The Sabres traded O’Reilly to the Blues hours before he was due a $7.5-million signing bonus payment last July 1, part of the seven-year, $52.5-million contract he signed in 2015. Buffalo took back a pile of assets that included St. Louis’ first-round pick this June and former first-rounder Tage Thompson.
The Blues got a quiet superstar in O’Reilly. And O’Reilly got his mojo back.
“I think my passion was always there for the game,” he says. “Losing is miserable. This is my 10th year now and I’ve done a lot of losing. I tried to be honest in Buffalo and take a step forward. To stick around there, I had to make some serious changes to better help the team and become a better leader. I was getting ready to do that, but then I got traded and the mindset shifts.
“Sometimes changes happen and I couldn’t be happier with this one.”
After nine seasons with the Sabres and Colorado Avalanche, which had two one-and-done playoff appearances with the centre from Clinton, Ont., who made the NHL as an 18-year-old, O’Reilly is playing in a conference final for the first time.
He won a faceoff — O’Reilly does this a lot — and helped set up Vince Dunn’s goal in the Blues’ 4-2 win Monday against the San Jose Sharks that evened the Stanley Cup semi-final series at 1-1.
Game 3 is Wednesday in St. Louis and the Blues, who joined the NHL in 1967, are three wins away from their first Stanley Cup Final appearance since 1970.
After a career-best 77-point regular season that ended with a Selke Trophy nomination, O’Reilly has 11 points in 15 playoff games and is fifth among all forwards with an average ice time of 22:03.
“He carries himself as good as I’ve seen any player, and his work ethic is beyond,” St. Louis coach Craig Berube says. “He never stops working. He plays the game the right way. All the little things, he does well. He’s been a tremendous player for us all year.”
“I pinch myself sometimes,” O’Reilly says. “When we won the first series (against Winnipeg), that was the first series I ever won. It was like, oh my gosh, it was crazy. But it was so difficult. And then the second round, coming down to Game 7 in overtime against Dallas… we win and I pinch myself again. It’s the most exhilarating time but also the most exhausting. It’s been a big education being in the playoffs and playing with this group — how hard it is to win in this league and what it takes.”
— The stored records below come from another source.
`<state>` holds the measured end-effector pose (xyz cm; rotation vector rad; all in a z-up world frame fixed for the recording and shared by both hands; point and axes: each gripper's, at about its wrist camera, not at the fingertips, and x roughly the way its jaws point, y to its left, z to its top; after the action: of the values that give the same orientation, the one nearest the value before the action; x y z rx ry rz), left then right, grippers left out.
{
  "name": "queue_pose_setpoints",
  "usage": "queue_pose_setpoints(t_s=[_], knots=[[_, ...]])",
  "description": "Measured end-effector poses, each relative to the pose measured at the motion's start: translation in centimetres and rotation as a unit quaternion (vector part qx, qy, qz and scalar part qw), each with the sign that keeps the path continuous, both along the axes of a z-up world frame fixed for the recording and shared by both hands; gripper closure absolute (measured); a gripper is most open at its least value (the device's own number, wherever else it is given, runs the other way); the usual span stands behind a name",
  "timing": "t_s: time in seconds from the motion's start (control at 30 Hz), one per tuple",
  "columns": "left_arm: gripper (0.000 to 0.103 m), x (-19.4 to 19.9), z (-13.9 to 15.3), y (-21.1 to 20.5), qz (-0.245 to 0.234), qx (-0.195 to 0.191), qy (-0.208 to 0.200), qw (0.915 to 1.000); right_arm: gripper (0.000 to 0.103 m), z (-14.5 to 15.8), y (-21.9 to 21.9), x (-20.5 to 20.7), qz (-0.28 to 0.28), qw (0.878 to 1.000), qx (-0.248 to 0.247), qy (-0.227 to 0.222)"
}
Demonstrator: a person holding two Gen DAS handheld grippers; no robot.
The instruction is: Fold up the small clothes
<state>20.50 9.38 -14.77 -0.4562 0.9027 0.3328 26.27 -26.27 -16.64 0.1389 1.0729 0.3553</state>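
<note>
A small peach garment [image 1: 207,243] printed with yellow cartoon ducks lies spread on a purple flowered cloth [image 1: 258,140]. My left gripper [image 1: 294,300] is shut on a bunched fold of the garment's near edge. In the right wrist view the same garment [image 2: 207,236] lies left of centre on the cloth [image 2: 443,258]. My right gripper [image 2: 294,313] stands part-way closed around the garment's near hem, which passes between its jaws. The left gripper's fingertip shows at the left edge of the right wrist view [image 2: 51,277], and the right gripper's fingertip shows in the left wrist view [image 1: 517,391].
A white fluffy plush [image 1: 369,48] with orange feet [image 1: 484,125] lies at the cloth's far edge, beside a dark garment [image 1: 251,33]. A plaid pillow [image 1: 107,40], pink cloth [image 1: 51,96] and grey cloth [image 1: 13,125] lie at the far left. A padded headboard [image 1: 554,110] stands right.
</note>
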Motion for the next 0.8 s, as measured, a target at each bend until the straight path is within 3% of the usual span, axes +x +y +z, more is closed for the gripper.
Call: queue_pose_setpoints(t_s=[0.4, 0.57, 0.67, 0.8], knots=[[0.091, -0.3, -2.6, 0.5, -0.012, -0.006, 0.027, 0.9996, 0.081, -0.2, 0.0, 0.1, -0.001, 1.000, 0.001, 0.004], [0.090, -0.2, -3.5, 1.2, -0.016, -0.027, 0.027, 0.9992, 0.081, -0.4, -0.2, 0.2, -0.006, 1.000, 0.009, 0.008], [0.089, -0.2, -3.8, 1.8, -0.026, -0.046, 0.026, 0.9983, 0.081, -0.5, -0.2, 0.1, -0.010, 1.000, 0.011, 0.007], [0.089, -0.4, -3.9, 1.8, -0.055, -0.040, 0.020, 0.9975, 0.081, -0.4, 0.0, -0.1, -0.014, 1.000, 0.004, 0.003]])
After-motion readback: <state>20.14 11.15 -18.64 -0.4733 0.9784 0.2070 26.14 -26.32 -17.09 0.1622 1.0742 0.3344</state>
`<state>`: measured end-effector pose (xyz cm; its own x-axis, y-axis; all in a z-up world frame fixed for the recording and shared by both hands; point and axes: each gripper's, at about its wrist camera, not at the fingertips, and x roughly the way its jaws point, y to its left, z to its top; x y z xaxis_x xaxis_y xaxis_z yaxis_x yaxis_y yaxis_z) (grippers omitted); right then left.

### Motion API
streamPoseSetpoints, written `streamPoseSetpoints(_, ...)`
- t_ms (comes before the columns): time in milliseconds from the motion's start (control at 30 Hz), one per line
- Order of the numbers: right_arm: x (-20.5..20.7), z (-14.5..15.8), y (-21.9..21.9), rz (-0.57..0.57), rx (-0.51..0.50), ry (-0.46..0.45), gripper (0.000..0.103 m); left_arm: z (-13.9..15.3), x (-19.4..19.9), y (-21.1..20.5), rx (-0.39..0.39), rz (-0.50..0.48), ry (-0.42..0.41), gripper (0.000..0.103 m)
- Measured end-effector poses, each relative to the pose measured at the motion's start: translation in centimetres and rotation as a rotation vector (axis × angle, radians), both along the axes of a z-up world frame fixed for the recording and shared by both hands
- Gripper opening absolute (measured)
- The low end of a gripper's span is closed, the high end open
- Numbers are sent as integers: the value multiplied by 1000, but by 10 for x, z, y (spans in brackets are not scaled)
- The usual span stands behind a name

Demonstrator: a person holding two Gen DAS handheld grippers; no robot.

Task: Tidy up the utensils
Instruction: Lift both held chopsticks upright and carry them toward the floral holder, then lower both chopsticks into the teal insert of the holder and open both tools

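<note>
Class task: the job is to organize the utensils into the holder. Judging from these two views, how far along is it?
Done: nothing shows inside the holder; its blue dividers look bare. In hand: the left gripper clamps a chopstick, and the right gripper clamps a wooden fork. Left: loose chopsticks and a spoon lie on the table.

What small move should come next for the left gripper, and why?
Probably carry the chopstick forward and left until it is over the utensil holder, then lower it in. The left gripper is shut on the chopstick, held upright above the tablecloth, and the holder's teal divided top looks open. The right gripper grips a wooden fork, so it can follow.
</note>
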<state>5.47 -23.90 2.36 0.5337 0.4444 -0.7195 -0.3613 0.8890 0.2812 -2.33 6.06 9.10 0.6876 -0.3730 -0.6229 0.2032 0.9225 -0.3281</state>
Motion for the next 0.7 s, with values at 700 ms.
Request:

“Looking back at Buffalo, where the Sabres disintegrated in the second half of this season and missed the playoffs for an eighth straight year, O’Reilly says: “It was a good lesson to never be too honest with the media. But when I said I lost my love for the game, absolutely. If you aren’t unhappy about losing, there’s some issues.”
“It’s the most fun I’ve ever had playing hockey,” he says. “(Playoffs) are also the toughest hockey I’ve ever had. But it’s a beautiful time in the game, for sure.”